Le deuxième soir, elle était allée se baigner pour se récompenser de sa tâche. La mer, opacifiée par une razzia de nuages, était glacée en ce début d’automne, de quoi couper la fièvre qui l’avait échauffée pendant quarante-huit heures. Là, entrant vaillamment dans une eau d’acier dont la lame pénétrait sa chair survoltée, elle avait senti fondre toute son ébullition.
Mais alors que le froid commençait à pincer, elle avait vu, de l’autre côté de la baie, la ville de Saint-Malo encerclée par les flammes.
Sans lunettes, elle ne parvenait pas à situer l’incendie.
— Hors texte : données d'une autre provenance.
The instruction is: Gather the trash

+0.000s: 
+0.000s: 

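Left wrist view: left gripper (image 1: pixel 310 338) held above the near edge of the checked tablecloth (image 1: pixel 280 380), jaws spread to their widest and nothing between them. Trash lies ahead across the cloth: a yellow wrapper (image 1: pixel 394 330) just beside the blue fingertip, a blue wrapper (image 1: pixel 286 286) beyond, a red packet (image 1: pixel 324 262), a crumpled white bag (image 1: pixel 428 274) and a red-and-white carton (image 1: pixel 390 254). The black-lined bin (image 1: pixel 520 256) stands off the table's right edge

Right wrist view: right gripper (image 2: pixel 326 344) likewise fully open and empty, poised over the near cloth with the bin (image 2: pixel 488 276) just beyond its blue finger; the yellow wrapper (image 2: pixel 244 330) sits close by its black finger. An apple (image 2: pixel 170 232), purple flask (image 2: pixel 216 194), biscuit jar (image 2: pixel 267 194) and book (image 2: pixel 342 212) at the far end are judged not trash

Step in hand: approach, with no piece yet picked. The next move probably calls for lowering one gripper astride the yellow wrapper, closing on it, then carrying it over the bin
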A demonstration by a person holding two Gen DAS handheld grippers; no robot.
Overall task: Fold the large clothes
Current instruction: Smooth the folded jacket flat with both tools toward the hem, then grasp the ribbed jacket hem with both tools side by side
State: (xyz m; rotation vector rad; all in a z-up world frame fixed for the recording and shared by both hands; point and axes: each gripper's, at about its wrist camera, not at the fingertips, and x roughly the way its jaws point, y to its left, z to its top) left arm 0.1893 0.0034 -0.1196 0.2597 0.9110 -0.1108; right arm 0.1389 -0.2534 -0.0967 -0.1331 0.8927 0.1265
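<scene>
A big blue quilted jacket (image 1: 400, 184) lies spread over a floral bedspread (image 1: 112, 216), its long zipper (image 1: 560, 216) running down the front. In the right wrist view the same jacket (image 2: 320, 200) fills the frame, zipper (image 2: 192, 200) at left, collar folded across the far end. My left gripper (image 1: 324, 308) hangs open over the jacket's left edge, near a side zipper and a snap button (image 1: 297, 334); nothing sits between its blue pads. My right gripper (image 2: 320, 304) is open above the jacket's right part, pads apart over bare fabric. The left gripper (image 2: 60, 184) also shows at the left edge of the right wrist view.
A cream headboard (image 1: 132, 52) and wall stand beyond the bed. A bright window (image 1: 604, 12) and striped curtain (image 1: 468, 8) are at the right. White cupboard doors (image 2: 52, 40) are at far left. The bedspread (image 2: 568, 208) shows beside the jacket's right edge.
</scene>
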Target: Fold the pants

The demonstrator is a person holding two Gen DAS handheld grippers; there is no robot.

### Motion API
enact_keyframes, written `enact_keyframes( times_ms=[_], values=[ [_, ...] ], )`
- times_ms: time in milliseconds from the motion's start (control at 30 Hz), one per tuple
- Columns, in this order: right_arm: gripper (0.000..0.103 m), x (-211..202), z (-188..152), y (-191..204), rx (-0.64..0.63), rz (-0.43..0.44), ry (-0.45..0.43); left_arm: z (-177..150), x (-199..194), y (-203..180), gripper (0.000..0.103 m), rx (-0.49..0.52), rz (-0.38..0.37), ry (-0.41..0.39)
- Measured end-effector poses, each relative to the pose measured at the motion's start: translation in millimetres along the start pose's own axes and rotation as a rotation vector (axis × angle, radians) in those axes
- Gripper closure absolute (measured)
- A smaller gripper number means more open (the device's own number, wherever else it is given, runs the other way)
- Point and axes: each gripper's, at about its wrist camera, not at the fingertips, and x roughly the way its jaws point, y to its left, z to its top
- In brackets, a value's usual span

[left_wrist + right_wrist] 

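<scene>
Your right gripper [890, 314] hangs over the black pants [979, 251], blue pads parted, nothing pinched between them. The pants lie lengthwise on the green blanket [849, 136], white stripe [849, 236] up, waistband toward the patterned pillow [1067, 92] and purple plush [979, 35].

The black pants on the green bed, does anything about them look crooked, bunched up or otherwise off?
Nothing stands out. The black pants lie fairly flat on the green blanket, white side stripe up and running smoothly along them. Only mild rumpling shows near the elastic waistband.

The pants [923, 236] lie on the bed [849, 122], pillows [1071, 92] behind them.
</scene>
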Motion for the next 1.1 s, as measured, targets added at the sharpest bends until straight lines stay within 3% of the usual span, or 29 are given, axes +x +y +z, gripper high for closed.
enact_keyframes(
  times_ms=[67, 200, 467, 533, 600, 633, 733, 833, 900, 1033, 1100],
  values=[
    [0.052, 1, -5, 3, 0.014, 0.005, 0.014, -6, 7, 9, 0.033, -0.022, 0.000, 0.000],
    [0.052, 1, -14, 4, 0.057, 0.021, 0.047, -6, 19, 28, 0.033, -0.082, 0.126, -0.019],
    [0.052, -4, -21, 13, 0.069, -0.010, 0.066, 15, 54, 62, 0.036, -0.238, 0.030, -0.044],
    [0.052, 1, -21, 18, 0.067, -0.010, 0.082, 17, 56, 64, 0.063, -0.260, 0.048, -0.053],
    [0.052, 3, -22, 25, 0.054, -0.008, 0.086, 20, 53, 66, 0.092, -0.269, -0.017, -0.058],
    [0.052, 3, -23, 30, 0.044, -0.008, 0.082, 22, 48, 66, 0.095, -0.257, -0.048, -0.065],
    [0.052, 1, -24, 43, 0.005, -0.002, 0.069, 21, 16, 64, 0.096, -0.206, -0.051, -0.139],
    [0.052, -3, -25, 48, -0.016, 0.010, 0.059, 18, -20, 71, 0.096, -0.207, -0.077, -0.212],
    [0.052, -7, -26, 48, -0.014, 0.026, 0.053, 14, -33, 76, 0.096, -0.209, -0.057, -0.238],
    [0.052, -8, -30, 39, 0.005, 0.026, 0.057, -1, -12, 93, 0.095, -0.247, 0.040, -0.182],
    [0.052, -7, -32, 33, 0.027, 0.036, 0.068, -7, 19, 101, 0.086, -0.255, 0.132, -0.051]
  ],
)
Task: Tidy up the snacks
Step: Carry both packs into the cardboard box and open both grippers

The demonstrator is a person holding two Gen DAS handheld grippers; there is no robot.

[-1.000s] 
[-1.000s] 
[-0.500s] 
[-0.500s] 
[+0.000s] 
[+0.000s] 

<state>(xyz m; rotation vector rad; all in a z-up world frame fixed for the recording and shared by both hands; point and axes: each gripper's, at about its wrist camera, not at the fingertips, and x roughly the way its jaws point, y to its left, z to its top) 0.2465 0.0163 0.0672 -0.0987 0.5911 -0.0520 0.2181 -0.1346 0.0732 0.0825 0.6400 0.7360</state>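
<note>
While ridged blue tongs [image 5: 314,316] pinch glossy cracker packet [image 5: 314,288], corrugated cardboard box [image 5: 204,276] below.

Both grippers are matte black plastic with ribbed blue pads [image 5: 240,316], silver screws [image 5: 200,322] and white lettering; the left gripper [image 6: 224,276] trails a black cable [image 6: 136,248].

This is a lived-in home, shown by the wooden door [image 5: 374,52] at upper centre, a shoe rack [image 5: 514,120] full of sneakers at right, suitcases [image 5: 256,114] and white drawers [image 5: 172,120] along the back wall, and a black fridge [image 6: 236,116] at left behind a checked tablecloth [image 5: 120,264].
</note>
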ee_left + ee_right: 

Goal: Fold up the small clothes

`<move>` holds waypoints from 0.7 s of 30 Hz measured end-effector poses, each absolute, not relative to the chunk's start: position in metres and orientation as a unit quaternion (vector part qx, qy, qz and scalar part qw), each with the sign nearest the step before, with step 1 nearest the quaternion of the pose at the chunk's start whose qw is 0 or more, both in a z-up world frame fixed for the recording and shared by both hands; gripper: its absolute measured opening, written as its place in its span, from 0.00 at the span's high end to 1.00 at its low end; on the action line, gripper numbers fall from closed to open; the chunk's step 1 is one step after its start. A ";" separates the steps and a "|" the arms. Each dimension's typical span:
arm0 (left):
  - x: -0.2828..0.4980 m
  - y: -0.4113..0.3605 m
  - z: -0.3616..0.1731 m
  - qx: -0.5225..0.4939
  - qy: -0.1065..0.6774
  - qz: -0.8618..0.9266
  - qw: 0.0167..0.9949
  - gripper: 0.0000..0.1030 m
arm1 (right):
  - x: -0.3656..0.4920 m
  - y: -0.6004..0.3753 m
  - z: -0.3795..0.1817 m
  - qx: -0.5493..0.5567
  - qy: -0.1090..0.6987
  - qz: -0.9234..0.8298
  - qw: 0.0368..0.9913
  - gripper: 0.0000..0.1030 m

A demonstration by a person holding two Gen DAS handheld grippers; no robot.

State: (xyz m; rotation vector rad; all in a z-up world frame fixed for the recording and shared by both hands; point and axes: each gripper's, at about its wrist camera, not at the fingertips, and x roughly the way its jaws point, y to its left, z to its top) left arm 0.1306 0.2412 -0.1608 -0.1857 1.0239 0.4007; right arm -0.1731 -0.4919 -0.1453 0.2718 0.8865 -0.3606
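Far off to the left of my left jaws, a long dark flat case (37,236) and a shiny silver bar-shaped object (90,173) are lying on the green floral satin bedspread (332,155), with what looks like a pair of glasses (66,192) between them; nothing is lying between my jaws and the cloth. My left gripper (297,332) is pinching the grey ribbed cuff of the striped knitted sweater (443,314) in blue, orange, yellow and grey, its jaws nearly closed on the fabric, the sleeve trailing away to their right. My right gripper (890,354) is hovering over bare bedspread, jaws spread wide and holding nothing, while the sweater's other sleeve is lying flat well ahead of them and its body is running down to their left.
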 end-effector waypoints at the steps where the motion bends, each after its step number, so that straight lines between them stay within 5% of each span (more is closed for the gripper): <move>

Mais sur la mer grise se propageaient des braises incandescentes, que le froid du métal détrempé était impuissant à éteindre. Immobile, oubliant de nager, elle ouvrait grand les yeux, orphelins de leurs verres, pour mesurer cette fin du monde précipitée.
La ville semblait se consumer.
La lueur s’était embrasée davantage, comme un tesson au soleil aveugle le regard.
Au moment où le froid la saisissait d’une empoignade brutale, la couleur s’était enlisée.
La fournaise s’était résorbée dans l’angle des murs sombres. Tout était redevenu d’un gris imperturbé.
La ville était partie en fumée sous les derniers feux du soir.
C’était évident désormais : il s’agissait d’une illusion. Un reflet du soleil, pourtant couché au loin, avait remonté l’horizon pour se réverbérer sur les vitres en miroir.
Après une séance de travail, le lyrisme avait excité son imagination. Puis l’aventure avait reflué pour laisser apparaître la vérité de l’histoire : l’effacement du mirage – en rendant le réel à la nuit – avait immolé le ronflant des passions.